尚、図中、11は平織布7のよこ糸、12はたて糸をそれぞれ示す。
【0015】
(比較例1)
前記熱可塑性ポリ炭酸型ポリウレタン積層布10とは別に、熱可塑性ポリウレタン積層布を作成した。即ち、熱可塑性ポリウレタンを含む接着剤をナイロン66の210デニール、密度が、たて、よこ共に50本/inの平織布の両面に塗付して接着剤層を形成し、前記接着剤層の上に熱可塑性ポリエーテル型ポリウレタンを圧延展着した後に加熱処理して熱可塑性ポリエーテル型ポリウレタン層を形成して、総厚みが0.6mmの熱可塑性ポリエーテル型ポリウレタン積層布を作成する。そして、熱可塑性ポリエーテル型ポリウレタン積層布を構成材として熱融着加工手段により、絶縁油遮蔽体として隔膜3又は袋4を作成した。
【0016】
(比較例2)
同様に、前記熱可塑性ポリ炭酸型ポリウレタン積層布7に替えて、熱可塑性ポリウレタン積層布を作成した。即ち、熱可塑性ポリウレタンを含む接着剤をナイロン66の210デニール、密度が、たて、よこ共に50本/inの平織布の両面に塗付して接着剤層を形成し、前記接着剤層の上に熱可塑性ポリカプロ型ポリウレタンを圧延展着した後に加熱処理して熱可塑性ポリカプロ型ポリウレタン層を形成して、総厚みが0.6mmの熱可塑性ポリ炭酸ポリカプロ積層布を作成する。そして、熱可塑性ポリカプロ型ポリウレタン積層布を構成材として熱融着加工手段により、絶縁油遮蔽体として隔膜3又は袋4を作成した。
【0017】
本発明の熱可塑性ポリ炭酸型ポリウレタン積層布10、比較例1の熱可塑性ポリエーテル型ポリウレタン積層布及び比較例2の熱可塑性ポリカプロ型ポリウレタン積層布との前記3種の熱可塑性ポリウレタン積層布と、従来から用いられているNBR積層布(基布:210デニールナイロン66、密度:たて、よこ57本/in、総厚み:1.0mm)の各物性値を測定し、その結果を表1に示した。
【0018】
【表1】
Figure 0004332767
【0019】
表1に示す通り、―30℃以下における衝撃脆化点において、NBR積層布は、悪いのに対し、本発明の熱可塑性ポリ炭酸型ポリウレタン積層布10は、良好の結果を得た。

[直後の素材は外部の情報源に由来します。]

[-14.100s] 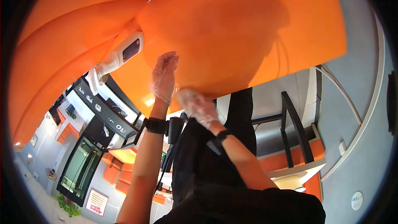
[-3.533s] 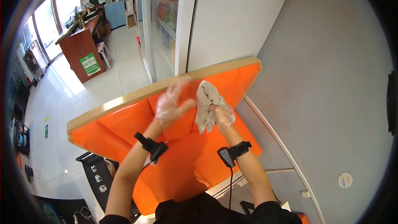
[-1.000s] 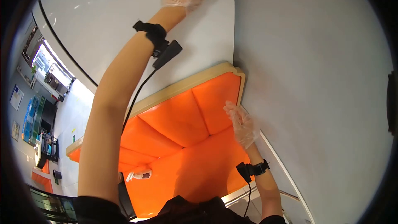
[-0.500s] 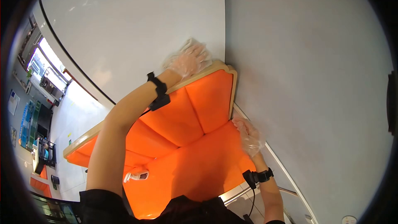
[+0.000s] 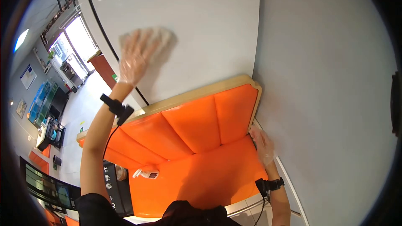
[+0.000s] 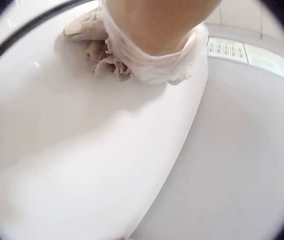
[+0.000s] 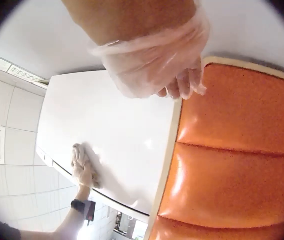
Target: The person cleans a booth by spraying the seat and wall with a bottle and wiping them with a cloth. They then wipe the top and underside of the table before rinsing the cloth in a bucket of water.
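Your left hand (image 5: 137, 56), in a clear plastic glove, is raised at the far left, its fingers extended and spread over a crumpled greyish-beige cloth (image 5: 166, 37). The fingers do not close round the cloth; they lay it against the smooth, glossy white upright panel (image 5: 205, 29), near the panel's left edge. The cloth shows on both sides of the fingers, slightly blurred, and the left wrist view shows its ruffled folds (image 6: 107, 62) below the glove cuff.

Your right hand (image 5: 264, 146), in a matching glove, is lower on the right, its fingers loosely bent and grasping nothing. It is just beside the plain grey wall (image 5: 322, 79) and the right end of the padded orange bench (image 5: 209, 171); you cannot tell from these views whether it touches either.

The bench's orange backrest, topped by a pale wood-coloured rim (image 5: 197, 93), runs along the foot of the panel. A white spray bottle with a dark label (image 5: 148, 174) lies on the near left part of the seat, its nozzle pointing left. Left of the seat is a black surface with white characters (image 5: 113, 190).
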`<state>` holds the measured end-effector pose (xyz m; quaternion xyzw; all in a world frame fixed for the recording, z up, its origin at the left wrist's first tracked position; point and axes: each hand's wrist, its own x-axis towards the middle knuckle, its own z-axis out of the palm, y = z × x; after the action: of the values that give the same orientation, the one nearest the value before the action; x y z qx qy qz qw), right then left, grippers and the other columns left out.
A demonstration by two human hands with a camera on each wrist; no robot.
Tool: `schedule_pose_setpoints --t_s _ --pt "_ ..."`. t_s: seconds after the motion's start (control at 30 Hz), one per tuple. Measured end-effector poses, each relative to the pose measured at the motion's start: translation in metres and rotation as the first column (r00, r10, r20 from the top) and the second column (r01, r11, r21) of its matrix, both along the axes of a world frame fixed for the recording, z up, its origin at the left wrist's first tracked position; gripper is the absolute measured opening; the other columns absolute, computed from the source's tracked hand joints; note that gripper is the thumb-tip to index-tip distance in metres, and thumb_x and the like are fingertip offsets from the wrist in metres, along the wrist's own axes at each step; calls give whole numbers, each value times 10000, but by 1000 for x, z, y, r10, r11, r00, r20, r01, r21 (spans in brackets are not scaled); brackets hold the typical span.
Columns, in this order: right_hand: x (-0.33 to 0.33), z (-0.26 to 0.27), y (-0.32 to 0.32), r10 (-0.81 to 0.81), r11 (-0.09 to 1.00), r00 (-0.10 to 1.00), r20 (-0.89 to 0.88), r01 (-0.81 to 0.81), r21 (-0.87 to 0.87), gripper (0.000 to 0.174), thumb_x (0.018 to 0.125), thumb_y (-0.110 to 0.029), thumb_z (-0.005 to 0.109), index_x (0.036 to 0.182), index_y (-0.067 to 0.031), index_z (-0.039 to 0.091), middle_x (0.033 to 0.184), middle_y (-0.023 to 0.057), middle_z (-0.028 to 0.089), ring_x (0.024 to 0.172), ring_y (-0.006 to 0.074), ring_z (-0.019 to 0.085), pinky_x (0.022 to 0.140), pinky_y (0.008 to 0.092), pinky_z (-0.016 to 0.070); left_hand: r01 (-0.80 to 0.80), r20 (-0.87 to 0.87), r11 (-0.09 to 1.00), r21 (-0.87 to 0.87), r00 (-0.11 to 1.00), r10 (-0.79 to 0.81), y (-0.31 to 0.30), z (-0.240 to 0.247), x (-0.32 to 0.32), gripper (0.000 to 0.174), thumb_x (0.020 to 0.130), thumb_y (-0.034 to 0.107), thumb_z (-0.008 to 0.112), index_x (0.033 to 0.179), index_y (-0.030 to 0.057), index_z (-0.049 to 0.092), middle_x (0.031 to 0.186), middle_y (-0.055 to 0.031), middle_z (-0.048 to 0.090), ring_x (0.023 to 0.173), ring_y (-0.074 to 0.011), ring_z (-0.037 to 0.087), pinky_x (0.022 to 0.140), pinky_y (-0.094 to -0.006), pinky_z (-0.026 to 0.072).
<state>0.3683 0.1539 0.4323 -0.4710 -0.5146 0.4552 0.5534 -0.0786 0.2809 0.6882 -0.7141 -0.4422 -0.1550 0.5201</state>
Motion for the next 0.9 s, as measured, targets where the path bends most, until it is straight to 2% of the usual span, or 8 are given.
schedule_pose_setpoints --t_s 0.23,0.47,0.57,0.6,0.77,0.83,0.87,0.9 --pt "-58 90 73 -159 879 952 260 16 477 310 1018 -225 616 1296 -95 661 1337 98 668 1173 259 664 954 340 538 44 287 922 384 944 -164 41 79 64 760 809 83 681 1519 252 471 1562 -120 430 1427 -425 398 1182 -557 342" --pt "-84 85 94 -245 868 825 510 -48 494 368 1000 -288 616 1330 -126 632 1378 98 640 1204 300 637 986 395 526 70 -202 898 -434 964 -173 20 -91 73 591 927 259 630 1499 295 485 1591 -56 406 1462 -319 385 1186 -536 354" --pt "-72 68 71 -118 937 857 501 -71 341 418 1008 -255 620 1400 -113 579 1414 117 614 1262 274 608 1027 375 501 91 -121 817 -570 974 -192 -11 -133 80 562 940 222 642 1481 267 497 1546 -52 449 1402 -310 461 1162 -466 403" --pt "-70 63 64 -28 968 883 469 -94 233 480 1014 -214 623 1471 -105 527 1442 145 592 1316 262 579 1073 359 475 293 244 724 -624 954 -175 -21 -140 90 548 939 195 651 1465 247 506 1498 -61 487 1353 -312 501 1128 -442 438" --pt "-101 28 26 279 957 946 -164 -261 123 743 1026 -221 622 1629 -158 194 1562 157 442 1416 249 466 1131 362 424 734 888 505 -454 421 185 -77 -167 155 653 876 101 705 1473 172 450 1360 -123 574 937 -295 709 627 -337 610" --pt "-115 29 18 335 940 877 -344 -286 187 862 1011 -210 653 1653 -195 78 1565 154 432 1422 257 462 1131 376 429 965 529 133 -224 5 849 -102 -124 189 705 887 53 635 1526 177 368 1330 -212 554 824 -332 716 620 -365 611" --pt "-120 37 12 274 962 885 -376 -251 109 889 1013 -207 650 1650 -178 30 1581 139 394 1425 240 441 1127 363 425 751 709 192 -632 460 534 -109 -140 200 769 890 100 647 1570 175 296 1423 -237 502 926 -370 710 738 -424 613" --pt "-123 40 7 208 976 892 -402 -214 29 918 1016 -203 647 1647 -161 -19 1598 124 356 1428 224 420 1122 350 420 753 708 190 -630 456 538 -112 -163 196 769 890 100 647 1570 175 296 1423 -237 502 926 -370 710 738 -424 613"
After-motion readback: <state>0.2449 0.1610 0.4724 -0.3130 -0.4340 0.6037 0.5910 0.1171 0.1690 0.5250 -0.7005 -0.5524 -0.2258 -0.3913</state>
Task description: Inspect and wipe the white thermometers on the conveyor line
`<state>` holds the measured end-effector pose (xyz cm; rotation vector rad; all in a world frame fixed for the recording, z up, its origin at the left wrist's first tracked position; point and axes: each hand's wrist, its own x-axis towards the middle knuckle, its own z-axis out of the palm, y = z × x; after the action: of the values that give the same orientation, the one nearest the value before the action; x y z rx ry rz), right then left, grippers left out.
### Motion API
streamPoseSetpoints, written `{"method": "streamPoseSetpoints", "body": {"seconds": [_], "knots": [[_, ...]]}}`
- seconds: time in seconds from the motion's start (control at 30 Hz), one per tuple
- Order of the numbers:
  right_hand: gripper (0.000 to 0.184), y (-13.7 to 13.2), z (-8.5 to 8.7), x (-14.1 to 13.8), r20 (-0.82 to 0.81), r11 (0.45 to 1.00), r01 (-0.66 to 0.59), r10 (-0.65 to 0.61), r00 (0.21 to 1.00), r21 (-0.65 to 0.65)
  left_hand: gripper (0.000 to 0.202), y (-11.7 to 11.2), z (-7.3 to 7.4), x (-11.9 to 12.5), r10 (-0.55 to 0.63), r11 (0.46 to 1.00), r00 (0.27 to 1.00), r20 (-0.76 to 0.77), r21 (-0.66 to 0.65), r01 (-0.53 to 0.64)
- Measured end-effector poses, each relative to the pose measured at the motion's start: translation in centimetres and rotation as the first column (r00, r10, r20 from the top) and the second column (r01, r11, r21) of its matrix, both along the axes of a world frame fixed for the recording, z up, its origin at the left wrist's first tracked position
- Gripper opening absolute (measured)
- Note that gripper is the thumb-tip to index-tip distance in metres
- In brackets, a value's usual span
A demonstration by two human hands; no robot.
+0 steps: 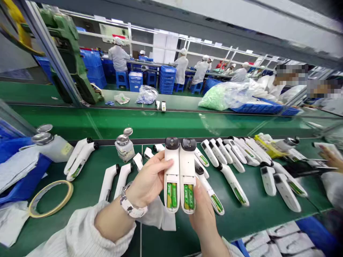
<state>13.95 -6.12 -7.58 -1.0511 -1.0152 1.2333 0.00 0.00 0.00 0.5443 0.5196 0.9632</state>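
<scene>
I hold two white handheld devices (180,167) side by side above the green bench, black heads up, their open battery bays showing green batteries (180,196). My left hand (147,182), with a wristwatch, wraps round the left device from the side, thumb on its front. From below, my right hand (202,212) grips the lower end of the right device. Many more of the same white devices (235,160) lie in rows on the bench behind and to the right.
A small metal-capped bottle (124,146) and a larger dispenser (52,144) stand at the left, a tape roll (50,198) lies near the front left. Another person's hand (331,155) works at the far right. A green conveyor (160,123) runs behind; workers sit beyond.
</scene>
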Motion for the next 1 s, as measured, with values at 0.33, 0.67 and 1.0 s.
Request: {"method": "streamPoseSetpoints", "body": {"seconds": [0.33, 0.67, 1.0], "knots": [[0.038, -0.4, 1.4, 0.3, 0.150, 0.978, -0.115, 0.089, 0.985, 0.176, 0.031, -0.9, 0.1, 0.5, -0.013, 0.977, 1.000, 0.025, 0.215, 0.008], [0.039, -0.3, 0.7, 0.6, 0.326, 0.987, -0.036, -0.017, 0.945, 0.157, 0.038, -1.6, -1.3, 0.9, 0.214, 0.842, 0.961, -0.175, 0.531, -0.091], [0.049, 0.4, -0.6, 1.5, 0.582, 0.921, 0.146, -0.346, 0.736, 0.362, 0.065, -1.4, -3.2, 0.4, 0.680, 0.345, 0.710, -0.180, 0.934, -0.094]]}}
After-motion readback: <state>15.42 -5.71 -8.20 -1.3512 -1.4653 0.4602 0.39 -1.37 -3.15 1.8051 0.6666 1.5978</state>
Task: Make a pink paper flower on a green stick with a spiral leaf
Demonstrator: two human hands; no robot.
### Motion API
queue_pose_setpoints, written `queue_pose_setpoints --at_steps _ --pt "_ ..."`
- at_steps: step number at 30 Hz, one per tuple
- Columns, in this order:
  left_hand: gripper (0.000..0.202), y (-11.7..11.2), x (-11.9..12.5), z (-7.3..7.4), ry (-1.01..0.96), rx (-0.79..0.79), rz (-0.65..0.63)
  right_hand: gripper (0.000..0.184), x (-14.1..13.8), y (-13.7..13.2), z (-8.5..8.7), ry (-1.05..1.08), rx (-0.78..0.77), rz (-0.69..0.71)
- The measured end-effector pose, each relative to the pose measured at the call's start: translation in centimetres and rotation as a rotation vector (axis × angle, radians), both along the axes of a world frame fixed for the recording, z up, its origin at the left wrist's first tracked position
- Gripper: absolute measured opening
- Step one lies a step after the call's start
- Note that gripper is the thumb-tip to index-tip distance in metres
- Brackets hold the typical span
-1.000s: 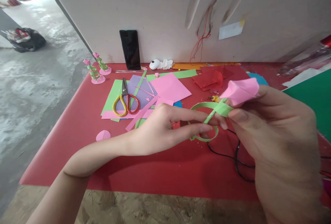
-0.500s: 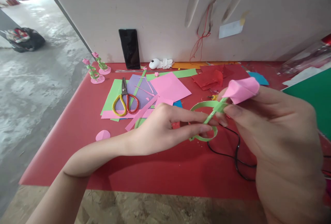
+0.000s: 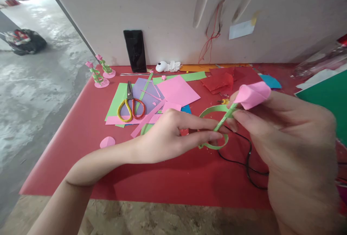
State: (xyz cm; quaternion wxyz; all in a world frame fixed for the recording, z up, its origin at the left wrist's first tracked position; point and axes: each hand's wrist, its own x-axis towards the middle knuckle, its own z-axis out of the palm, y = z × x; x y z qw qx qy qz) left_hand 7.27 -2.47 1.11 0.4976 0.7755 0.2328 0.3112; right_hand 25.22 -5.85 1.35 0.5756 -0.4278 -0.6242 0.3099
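Observation:
Between my two hands is a paper flower [image 3: 253,95] with a folded pink bud and a thin green stem. A green paper strip [image 3: 213,109] curls in loops around the stem. My left hand [image 3: 173,133] pinches the lower stem and strip between thumb and fingers. Just under the bud, my right hand [image 3: 287,130] grips the top of the stem; some of its fingers are hidden behind the flower. Below my left forearm's far side lies a creased pink paper disc [image 3: 107,142] on the red table cover [image 3: 173,188].
Scissors [image 3: 131,105] lie on purple, green and pink paper sheets [image 3: 179,91]. Two finished-looking paper flowers [image 3: 99,77] stand at the far left corner. A phone [image 3: 135,51] leans on the wall beside a white case [image 3: 162,66]. A black cord [image 3: 249,159] runs under my right hand.
Very little differs. My right hand and the bud have shifted slightly, and the upper part of the curled strip sits a little differently at my right fingertips. Both hands keep their hold.

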Motion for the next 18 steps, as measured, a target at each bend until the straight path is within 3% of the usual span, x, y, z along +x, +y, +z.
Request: queue_pose_setpoints --at_steps 12,18 --pt "0.016 0.07 0.12 -0.11 -0.056 0.010 -0.052 0.036 -0.18 -0.27 0.61 -0.050 -0.014 -0.045" --pt "0.018 -0.02 0.19 -0.24 -0.065 0.032 -0.055 0.042 -0.32 -0.36 0.67 -0.027 -0.011 -0.018"
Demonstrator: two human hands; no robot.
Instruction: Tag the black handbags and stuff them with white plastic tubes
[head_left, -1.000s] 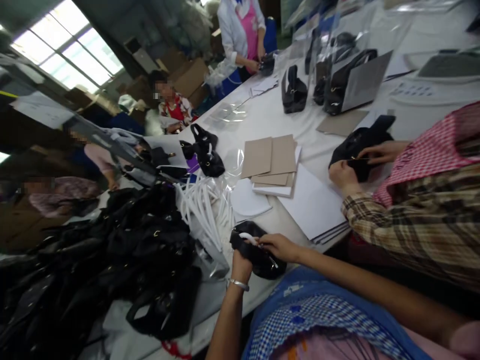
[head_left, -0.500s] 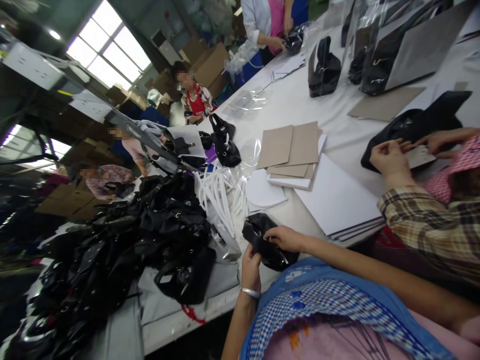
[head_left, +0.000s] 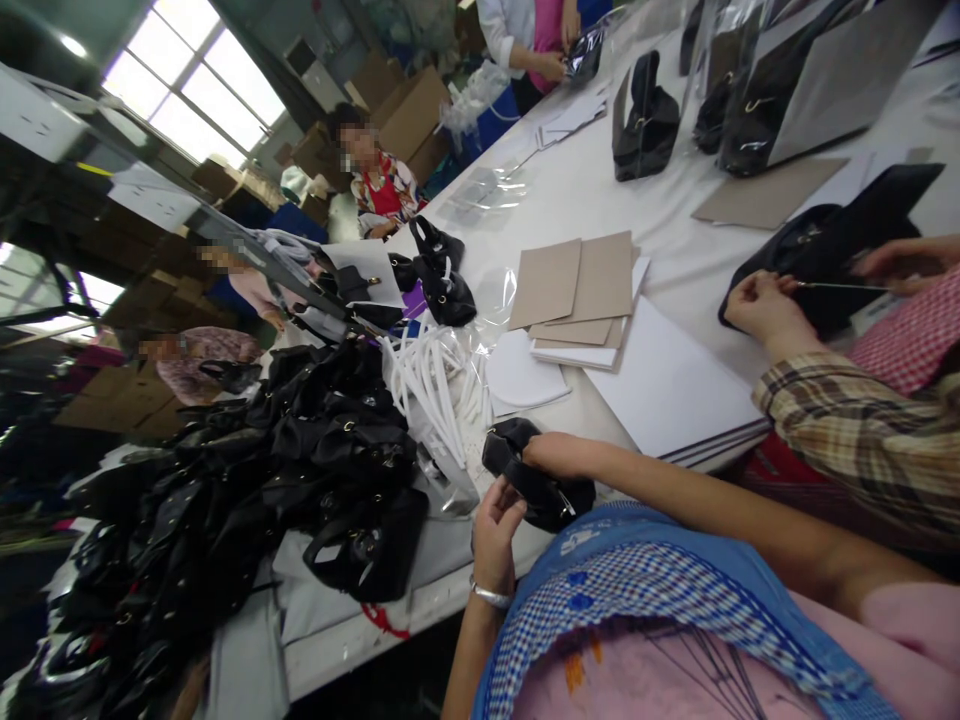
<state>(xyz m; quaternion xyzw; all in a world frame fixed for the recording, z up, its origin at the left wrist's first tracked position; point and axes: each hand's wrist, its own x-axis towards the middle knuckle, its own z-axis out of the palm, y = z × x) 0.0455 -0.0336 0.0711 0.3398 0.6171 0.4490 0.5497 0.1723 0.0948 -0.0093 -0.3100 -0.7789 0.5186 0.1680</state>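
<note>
Two bare hands work on one black handbag [head_left: 566, 497], which rests at the near edge of the table [head_left: 566, 205]. The left hand [head_left: 497, 525] has its fingers closed on the handle [head_left: 531, 484]; the right hand [head_left: 556, 455] reaches behind this handle, so I cannot tell whether its fingers are together or apart. No wrapping is seen on this bag, and I judge the work on it is unfinished. To the left lies a large pile of black handbags [head_left: 300, 430], without visible covers; many seem to remain. Just beyond the hands are white tubes [head_left: 420, 385], and farther are cardboard sheets [head_left: 546, 285] and white sheets [head_left: 667, 375], lying unused. At right, a co-worker with a plaid sleeve [head_left: 832, 400] handles another dark bag [head_left: 832, 235]. Farther away, several bags in clear plastic [head_left: 646, 125] stand upright; these look nearest to complete.
</note>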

また、耐油性の揉み試験において、熱可塑性ポリエーテル型ポリウレタン積層布並びに熱可塑性ポリカプロ型ポリウレタン積層布は、やや劣るが、本発明の積層布10は、良好であった。
それ故に、本発明の熱可塑性ポリ炭酸型ポリウレタン積層布10は、NBR積層布及び熱可塑性ポリエーテル型ポリウレタン積層布並びに熱可塑性ポリカプロ型ポリウレタン積層布に比較し、絶縁油遮蔽体の構成材として必要な物性で優れていることが判明した。特に、寒冷地における使用は、従来のNBR積層布は不適であるが、本発明の積層布10は、寒冷地での使用に適していることが理解できる。
【0020】
【発明の効果】
本発明の変圧器用コンサベータ内の絶縁油遮蔽体は、構成材として、ナイロン織布の両面に熱可塑性ポリ炭酸型ポリウレタン層を積層した熱可塑性ポリウレタン積層布を用いたので、従来から用いられているNBR積層布及び熱可塑性ポリエーテル型並びに熱可塑性ポリプロ型の各ポリウレタン積層布を構成材とするものに比較し、耐寒性が優れているので、寒冷地で、コンサベータのケースに取り付ける際に加温しなくても作業がなし得る。即ち、従来のNBR積層布を用いた遮蔽体は、−20℃近辺で、硬直化したのに対し、本発明の積層布を用いた遮蔽体は、−20℃近辺では十分に柔軟性を保持し、加温しなくても、作業が容易、且つ迅速に成し得る。
【0021】
本発明の絶縁油遮蔽体は、0.6mm程度の厚みの構成材で作成したもので十分に機能を果たすもので、従来のものに比し、大幅に軽量化ができて、搬送や作業を容易ならしめる。
【0022】
本発明の絶縁油遮蔽体は、油と空気を遮断するために用いるが、本発明の遮蔽体は熱可塑性ポリウレタン積層布でできていても、酸素の透過度は、NBRの含有率が32%以下のNBR積層布に比して、約40%も低く油の酸化防止に大きい効果を発揮する。
【0023】
本発明の絶縁油遮蔽体は、熱可塑性のポリウレタン積層布を構成材とするので、隔膜や袋に加工するには、高周波融着機による融着が可能であり、制作工程数と時間を大幅に低減することができる。
【0024】
本発明の絶縁油遮蔽体は、熱可塑性ポリウレタン積層布を構成材としているので、変圧器油に硫黄分が析出しないので変圧器及びコンサベータ内の諸金属を腐食することがない等の効果を奏する。
【図面の簡単な説明】
【図1】本発明の隔膜式の絶縁油遮蔽体を設けたコンサベータを示す断面図である。
【図2】本発明の袋式の絶縁油遮蔽体を設けたコンサベータを示す断面図である。
【図3】本発明の変圧器用コンサベータ内の絶縁油遮蔽体の構成材である熱可塑性ポリ炭酸型ポリウレタン積層布の要部断面図である。
【符号の説明】
1 コンサベータ
2 油
3 隔膜
4 フランジ
5 袋
6 口部
7 平織布
8 接着剤層
9 熱可塑性ポリ炭酸型ポリウレタン層
10 熱可塑性ポリ炭酸型ポリウレタン積層布
11 よこ糸
12 たて糸

Claims (1)

  1. ナイロン織布の表裏両面に形成されている熱可塑性ポリ炭酸型ポリウレタンを含む接着剤層を介して、熱可塑性ポリ炭酸型ポリウレタン層が形成されている熱可塑性ポリ炭酸型ポリウレタン積層布を融着して所定の形状に成形してなる変圧器用コンサベータ内の絶縁油遮蔽体。